Northwest Arkansas Democrat-Gazette

It’s the little things

- Mike Masterson

In conversati­on last week with lifelong friend Ann Moles of Harrison, I realized how the seemingly smallest of things in our lives at Christmas are the ones that over time will come to mean most to us.

It wasn’t the big gifts or gorging meals that left their deepest mark in so many memories, but rather the little experience­s, items and traditions.

In Ann’s case, the antique string of pearls her grandmothe­r always donned on Christmas has become the same strand she now wears during this season.

“These pearls mean the most to me when I look back on all those years from childhood and on,” she said. “I always will remember her always wearing this necklace.” Slipping her hand beneath the 20-inch string, she lifted their radiance to the light with a smile.

A flash of deeper reflection became evident in her eyes.

That started me thinking about what pearls of my own I most fondly recalled from Christmase­s past. There were two. It was always a touching experience to retrieve ornaments, handmade by our children, and hang them each year in special places on the tree. Every ornament marked another Christmas spent together. And I was always moved by the excitement on their faces as they bounded into the living room on Christmas mornings.

Another friend said he remembered the cup of hot chocolate his mother always handed him on Christmas day as he sat in a chair, methodical­ly eyeing his gifts and trying to decide which to open first.

Cousin John Arthur Hammerschm­idt wasted no time listing his two favorite small things that best marked his Christmase­s past. “Mom always made chili on Christmas Day,” he said. “It was a ritual. Then we had a very old fork with a loose chip that rattled in its hollow handle. I always sought it out for Christmas day meals at my grandfathe­r and grandmothe­r’s house. In fact, all the kids wanted to use that special fork, just like my own dad had done when he was a child.”

Hammerschm­idt said he still has the treasured rattling fork that had been handed down through the family from the turn of the century. “It was one of the main things I asked to keep when my grandparen­ts were gone.”

Methodist Rev. David Smith of Harrison and Bergman told me his grandmothe­r always had her lighted plastic cathedral (about a foot square) that tinkled the tune to “Silent Night” when wound from behind. “As kids we were always looking for that prized cathedral. We were warned never to wind it too tightly or it would break. So we always were careful not to. When I received the cathedral, I passed on the same caution to my children. Now that little cathedral still plays and has become a Christmas heirloom in our family today. It’s still never been too tightly wound.”

One woman said she remembered lying in bed staring at the ceiling through most of every Christmas Eve night, dozing off and on until the first rays poked through her window and her heart raced even faster as she bounded from bed. “It was such a joyful, wondrous feeling that only children’s hearts and minds can truly know,” she said.

Fragrance of a brightly decorated conifer tree that filled the room in the period before Christmas morning was the small thing that hearkened past Christmase­s for another friend. He’d said he’d break off little pieces from the branches to carry around something that smelled like Christmas all day long. It still triggers that memory when he catches a whiff of evergreens.

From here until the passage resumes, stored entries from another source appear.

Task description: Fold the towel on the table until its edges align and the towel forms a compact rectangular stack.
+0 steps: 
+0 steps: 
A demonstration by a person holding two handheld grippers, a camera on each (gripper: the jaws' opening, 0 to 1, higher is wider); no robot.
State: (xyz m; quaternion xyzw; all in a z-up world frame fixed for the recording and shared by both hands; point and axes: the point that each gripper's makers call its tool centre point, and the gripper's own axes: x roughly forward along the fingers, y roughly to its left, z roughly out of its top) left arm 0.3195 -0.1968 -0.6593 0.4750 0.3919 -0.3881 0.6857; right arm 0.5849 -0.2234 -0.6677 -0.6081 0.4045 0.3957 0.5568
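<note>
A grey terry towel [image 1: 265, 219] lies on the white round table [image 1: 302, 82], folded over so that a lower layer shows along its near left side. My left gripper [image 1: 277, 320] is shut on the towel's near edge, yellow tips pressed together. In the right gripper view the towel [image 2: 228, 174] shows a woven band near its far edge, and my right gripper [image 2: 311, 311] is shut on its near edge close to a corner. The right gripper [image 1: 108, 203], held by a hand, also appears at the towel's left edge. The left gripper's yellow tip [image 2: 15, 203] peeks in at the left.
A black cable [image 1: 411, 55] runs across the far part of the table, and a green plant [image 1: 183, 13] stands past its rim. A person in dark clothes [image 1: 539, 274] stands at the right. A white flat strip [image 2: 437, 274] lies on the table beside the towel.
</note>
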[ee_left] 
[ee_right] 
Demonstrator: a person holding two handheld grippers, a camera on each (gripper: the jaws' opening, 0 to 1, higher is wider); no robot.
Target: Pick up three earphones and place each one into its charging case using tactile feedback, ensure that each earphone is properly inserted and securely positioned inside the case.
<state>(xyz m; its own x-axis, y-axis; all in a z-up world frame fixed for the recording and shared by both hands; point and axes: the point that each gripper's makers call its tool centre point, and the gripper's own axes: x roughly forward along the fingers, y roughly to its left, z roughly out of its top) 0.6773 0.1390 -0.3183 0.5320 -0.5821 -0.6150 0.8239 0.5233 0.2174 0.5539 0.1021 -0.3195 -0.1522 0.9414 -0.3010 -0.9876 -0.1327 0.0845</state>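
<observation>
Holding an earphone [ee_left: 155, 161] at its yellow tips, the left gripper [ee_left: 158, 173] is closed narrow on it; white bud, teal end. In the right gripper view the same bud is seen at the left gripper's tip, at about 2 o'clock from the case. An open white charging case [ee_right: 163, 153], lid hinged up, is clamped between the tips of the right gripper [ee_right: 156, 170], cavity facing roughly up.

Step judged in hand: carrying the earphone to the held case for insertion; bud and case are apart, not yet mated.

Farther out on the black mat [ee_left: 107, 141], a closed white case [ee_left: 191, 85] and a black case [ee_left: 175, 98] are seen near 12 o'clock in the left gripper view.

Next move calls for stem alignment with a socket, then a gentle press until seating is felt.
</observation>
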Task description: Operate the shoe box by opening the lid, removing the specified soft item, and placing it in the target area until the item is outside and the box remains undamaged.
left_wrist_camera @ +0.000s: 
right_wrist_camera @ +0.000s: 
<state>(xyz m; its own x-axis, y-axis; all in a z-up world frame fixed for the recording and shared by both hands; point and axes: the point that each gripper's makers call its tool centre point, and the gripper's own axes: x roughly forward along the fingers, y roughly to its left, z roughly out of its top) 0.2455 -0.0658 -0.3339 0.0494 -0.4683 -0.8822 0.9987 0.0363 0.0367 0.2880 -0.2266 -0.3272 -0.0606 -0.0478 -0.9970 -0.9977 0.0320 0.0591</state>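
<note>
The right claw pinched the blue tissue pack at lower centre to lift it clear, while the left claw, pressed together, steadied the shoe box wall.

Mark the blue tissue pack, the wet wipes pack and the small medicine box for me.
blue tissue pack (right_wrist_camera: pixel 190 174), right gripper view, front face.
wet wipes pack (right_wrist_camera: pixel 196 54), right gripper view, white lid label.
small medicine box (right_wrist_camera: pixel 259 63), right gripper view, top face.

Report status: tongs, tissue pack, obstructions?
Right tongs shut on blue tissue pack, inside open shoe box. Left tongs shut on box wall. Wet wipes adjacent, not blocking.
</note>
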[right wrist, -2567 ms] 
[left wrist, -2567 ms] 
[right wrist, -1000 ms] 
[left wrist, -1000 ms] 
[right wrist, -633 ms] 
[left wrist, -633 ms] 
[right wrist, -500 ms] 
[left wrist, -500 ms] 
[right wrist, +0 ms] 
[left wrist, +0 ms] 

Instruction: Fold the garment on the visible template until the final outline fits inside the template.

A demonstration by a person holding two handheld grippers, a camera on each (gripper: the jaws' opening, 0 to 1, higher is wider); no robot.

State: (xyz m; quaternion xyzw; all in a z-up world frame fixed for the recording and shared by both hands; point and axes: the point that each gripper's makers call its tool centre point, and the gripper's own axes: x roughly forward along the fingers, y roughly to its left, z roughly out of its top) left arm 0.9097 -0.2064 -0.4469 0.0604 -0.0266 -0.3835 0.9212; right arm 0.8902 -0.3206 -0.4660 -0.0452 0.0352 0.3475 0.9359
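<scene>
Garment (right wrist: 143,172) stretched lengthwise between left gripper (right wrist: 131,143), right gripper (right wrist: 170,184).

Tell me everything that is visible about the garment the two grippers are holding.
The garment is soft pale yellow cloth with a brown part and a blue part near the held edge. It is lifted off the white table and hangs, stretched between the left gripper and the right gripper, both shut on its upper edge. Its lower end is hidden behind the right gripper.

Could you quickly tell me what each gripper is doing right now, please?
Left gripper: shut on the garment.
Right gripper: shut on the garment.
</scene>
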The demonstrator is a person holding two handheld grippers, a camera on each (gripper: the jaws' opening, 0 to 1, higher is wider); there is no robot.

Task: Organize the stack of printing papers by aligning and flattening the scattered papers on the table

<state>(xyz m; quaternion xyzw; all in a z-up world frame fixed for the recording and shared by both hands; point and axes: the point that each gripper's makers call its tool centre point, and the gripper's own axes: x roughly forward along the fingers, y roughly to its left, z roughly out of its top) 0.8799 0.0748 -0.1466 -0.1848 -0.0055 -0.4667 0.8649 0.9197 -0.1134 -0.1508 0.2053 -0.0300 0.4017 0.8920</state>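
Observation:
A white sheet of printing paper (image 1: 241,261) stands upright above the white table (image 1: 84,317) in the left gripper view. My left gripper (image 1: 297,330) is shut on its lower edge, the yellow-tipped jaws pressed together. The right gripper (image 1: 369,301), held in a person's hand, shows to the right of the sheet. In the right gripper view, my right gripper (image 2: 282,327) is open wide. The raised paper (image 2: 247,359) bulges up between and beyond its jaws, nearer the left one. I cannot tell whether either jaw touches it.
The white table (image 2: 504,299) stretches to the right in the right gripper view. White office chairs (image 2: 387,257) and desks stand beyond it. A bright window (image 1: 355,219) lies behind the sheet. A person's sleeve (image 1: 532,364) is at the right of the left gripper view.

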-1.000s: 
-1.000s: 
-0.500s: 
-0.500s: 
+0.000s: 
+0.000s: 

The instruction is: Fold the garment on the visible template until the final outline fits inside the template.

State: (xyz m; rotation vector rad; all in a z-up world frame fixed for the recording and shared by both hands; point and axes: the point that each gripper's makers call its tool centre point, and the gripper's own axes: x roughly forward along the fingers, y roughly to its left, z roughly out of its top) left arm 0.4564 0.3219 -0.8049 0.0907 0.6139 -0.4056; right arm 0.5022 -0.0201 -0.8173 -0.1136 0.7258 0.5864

I’m betting most of you have a similar account of what seemingly small things at the time remain embedded deepest in your memories of Christmase­s past.

The one thing I see they have in common is the connection between our physical senses of this world and the spiritual aspects of this sacred season and day. It’s fitting they should confirm for us how, like pearls on a necklace, it truly is the little things that usually wind up mattering most over our lifetimes.

The jail break-in

It’s likely not a first. Yet it’s surely unique that two men in Pineville, Mo., just north of Bella Vista made headlines the other day after supposedly breaking back into jail after breaking out several hours earlier that day.

As a result, both men face felony charges of escaping confinemen­t, which, if convicted, could extend their sentences of up to four years, the news account said.

Seems an anonymous source provided informatio­n that led the sheriff and others to review video footage of an open-air jail pod which purportedl­y showed that the inmates (not initially named) departed through a utility closet containing water pipes, then crawled across the attic and took off through an unlocked back room in the jail, only to return about five hours later.

No one seemed to know where the pair went, or why. And if they brought anything back into the jail with them, it certainly wasn’t obvious. All the authoritie­s said they found afterwards was some tobacco.

Is this one mighty strange world or what?